Give the listing again word for word, excluding the pictures it contains.

-------------------------

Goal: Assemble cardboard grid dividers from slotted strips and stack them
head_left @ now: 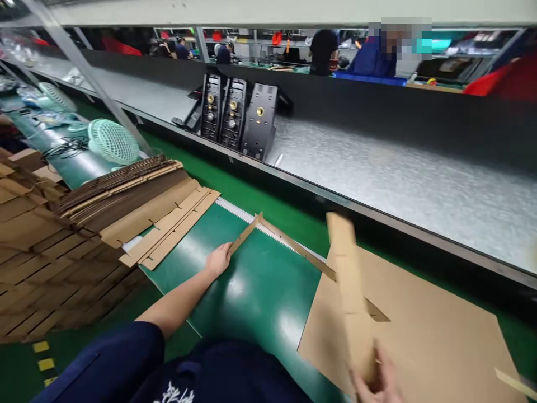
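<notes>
My left hand (218,260) is closed on the near end of a narrow cardboard strip (245,235), over the green table (268,296). That strip meets a long slotted strip (297,246) at a corner near the table's far edge. The long strip runs right, over a large flat cardboard sheet (440,313), and passes behind an upright cardboard piece (348,280). My right hand (377,375) grips the lower end of this upright piece, which is slightly blurred, above the sheet.
Slotted cardboard strips (176,224) and a stack of folded cardboard (121,196) lie at the left. Beyond the table, a metal shelf (398,168) holds black plastic parts (260,120). Green fans (113,141) stand farther left. People are in the background.
</notes>
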A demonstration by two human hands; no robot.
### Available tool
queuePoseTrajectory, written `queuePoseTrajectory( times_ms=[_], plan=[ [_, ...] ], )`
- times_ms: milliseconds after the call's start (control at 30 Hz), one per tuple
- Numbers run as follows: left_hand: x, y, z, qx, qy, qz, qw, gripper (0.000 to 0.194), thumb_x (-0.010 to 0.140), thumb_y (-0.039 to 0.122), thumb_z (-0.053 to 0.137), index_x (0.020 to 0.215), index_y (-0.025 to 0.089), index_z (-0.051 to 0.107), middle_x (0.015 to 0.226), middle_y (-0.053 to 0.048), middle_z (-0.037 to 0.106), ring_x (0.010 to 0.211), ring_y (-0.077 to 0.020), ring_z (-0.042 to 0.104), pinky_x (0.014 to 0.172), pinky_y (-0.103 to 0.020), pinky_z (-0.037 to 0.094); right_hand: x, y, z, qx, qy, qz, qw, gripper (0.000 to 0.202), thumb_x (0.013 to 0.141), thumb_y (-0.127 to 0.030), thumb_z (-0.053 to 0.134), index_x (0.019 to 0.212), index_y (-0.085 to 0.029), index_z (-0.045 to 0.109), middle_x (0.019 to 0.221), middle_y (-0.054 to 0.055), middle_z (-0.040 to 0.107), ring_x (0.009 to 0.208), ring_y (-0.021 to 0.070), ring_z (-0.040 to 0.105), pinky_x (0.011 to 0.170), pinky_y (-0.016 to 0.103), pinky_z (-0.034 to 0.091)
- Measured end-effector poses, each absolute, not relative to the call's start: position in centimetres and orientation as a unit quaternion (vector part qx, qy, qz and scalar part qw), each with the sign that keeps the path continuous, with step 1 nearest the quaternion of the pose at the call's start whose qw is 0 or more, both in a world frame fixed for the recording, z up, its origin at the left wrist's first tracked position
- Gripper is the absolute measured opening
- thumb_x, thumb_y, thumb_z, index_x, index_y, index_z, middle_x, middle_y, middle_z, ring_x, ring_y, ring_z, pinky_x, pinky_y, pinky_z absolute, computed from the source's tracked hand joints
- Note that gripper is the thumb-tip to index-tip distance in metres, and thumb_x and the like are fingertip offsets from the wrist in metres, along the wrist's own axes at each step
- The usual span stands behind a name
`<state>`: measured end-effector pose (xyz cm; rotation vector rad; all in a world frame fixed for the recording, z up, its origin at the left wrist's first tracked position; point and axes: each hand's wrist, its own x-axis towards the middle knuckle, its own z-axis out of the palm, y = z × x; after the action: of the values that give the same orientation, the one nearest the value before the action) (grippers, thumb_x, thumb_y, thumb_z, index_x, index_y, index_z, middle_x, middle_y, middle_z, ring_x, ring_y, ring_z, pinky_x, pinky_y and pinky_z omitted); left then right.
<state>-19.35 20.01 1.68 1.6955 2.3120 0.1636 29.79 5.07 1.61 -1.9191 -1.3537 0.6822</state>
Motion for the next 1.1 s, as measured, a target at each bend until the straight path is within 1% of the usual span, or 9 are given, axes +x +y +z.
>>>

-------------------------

Expected answer:
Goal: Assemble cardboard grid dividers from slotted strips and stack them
head_left @ now: 
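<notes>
My left hand (218,260) is closed on the near end of a narrow cardboard strip (245,235), over the green table (268,296). That strip meets a long slotted strip (297,246) at a corner near the table's far edge. The long strip runs right, over a large flat cardboard sheet (440,313), and passes behind an upright cardboard piece (348,280). My right hand (377,375) grips the lower end of this upright piece, which is slightly blurred, above the sheet.
Slotted cardboard strips (176,224) and a stack of folded cardboard (121,196) lie at the left. Beyond the table, a metal shelf (398,168) holds black plastic parts (260,120). Green fans (113,141) stand farther left. People are in the background.
</notes>
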A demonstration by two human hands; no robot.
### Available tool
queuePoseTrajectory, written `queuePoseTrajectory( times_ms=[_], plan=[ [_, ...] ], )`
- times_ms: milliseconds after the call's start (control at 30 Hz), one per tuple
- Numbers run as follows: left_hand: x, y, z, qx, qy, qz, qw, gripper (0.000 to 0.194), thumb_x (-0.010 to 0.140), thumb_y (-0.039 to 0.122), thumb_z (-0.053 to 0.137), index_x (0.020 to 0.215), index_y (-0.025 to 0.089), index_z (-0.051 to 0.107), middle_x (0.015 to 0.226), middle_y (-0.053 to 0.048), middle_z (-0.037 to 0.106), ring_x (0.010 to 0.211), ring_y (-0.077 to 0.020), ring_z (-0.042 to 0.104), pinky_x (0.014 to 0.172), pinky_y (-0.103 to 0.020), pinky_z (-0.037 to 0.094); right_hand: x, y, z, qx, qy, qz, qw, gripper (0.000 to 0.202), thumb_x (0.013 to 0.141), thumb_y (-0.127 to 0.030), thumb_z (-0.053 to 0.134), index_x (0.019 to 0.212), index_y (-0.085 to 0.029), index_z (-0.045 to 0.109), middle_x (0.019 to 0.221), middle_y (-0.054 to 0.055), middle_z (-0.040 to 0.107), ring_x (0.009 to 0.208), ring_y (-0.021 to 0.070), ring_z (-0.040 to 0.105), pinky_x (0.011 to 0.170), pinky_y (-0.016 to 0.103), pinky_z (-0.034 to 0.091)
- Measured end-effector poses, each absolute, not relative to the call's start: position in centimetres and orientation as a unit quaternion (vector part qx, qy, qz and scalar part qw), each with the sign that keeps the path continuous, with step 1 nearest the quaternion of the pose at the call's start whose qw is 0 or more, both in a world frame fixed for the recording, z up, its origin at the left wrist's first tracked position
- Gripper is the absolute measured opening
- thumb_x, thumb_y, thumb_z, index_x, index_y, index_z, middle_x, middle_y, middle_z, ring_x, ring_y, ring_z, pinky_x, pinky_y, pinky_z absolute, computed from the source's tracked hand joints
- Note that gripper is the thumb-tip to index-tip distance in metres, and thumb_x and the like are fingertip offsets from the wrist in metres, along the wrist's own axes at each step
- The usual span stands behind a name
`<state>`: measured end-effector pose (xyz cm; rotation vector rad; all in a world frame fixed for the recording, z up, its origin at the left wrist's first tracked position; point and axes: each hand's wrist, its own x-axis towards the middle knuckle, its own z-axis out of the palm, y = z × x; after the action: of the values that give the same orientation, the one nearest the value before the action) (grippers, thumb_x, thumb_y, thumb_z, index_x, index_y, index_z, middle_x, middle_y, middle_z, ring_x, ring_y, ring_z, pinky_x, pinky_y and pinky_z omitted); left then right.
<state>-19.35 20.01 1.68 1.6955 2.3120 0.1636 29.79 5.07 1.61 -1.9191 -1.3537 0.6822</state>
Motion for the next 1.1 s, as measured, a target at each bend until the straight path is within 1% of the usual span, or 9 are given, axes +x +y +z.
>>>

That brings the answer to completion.